[Information supplied]

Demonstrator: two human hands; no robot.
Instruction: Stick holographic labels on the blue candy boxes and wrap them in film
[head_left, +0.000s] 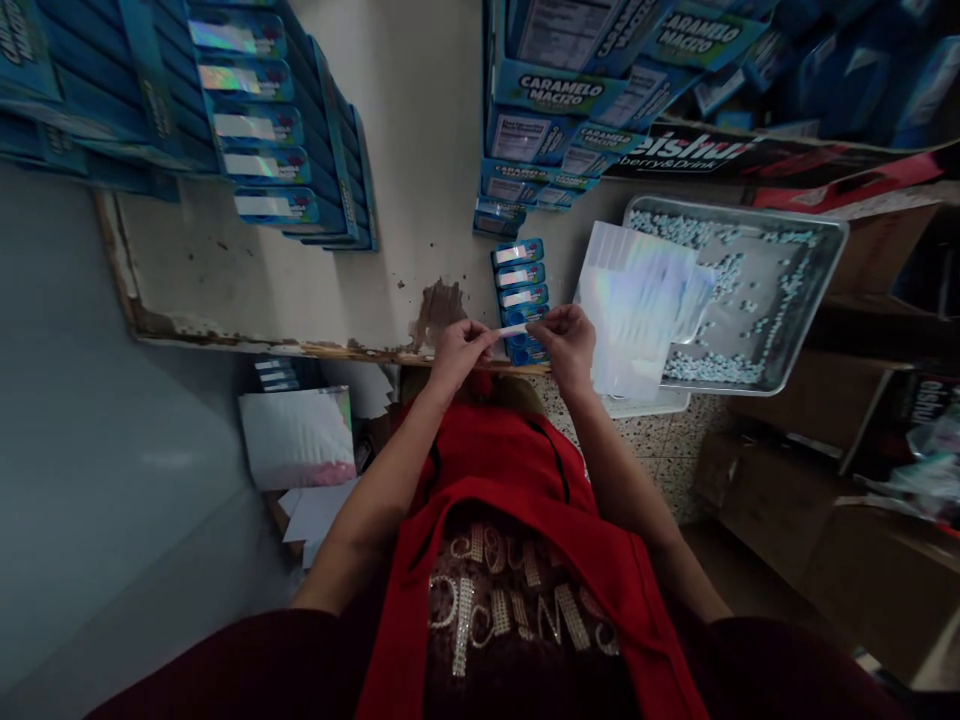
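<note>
Between my two hands a small white strip, a sticker by its look, (513, 331) is stretched over a short row of small blue candy boxes (519, 272) at the table's front edge. My left hand (463, 352) pinches its left end between thumb and fingers. At the other end my right hand (566, 345) is closed on it in the same way. The farther boxes in the row bear white shiny strips, while the nearer ones show round marks and are partly covered by the strip and my fingers. Right of my right hand lie shiny label sheets (626, 300).
The sheets overlap a metal tray (814, 300) of small pale candies. Stacked blue display cartons (559, 90) stand behind the row. More blue boxes (262, 130) fill the left of the worn white table (420, 120). Cardboard boxes (787, 500) stand at right; papers (296, 435) lie below the table's left edge.
</note>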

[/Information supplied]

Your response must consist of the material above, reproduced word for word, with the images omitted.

Demonstrator: two human hands; no robot.
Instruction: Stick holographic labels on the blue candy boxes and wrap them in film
[head_left, +0.000s] 
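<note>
Between my two hands a small white strip, a sticker by its look, (513, 331) is stretched over a short row of small blue candy boxes (519, 272) at the table's front edge. My left hand (463, 352) pinches its left end between thumb and fingers. At the other end my right hand (566, 345) is closed on it in the same way. The farther boxes in the row bear white shiny strips, while the nearer ones show round marks and are partly covered by the strip and my fingers. Right of my right hand lie shiny label sheets (626, 300).
The sheets overlap a metal tray (814, 300) of small pale candies. Stacked blue display cartons (559, 90) stand behind the row. More blue boxes (262, 130) fill the left of the worn white table (420, 120). Cardboard boxes (787, 500) stand at right; papers (296, 435) lie below the table's left edge.
</note>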

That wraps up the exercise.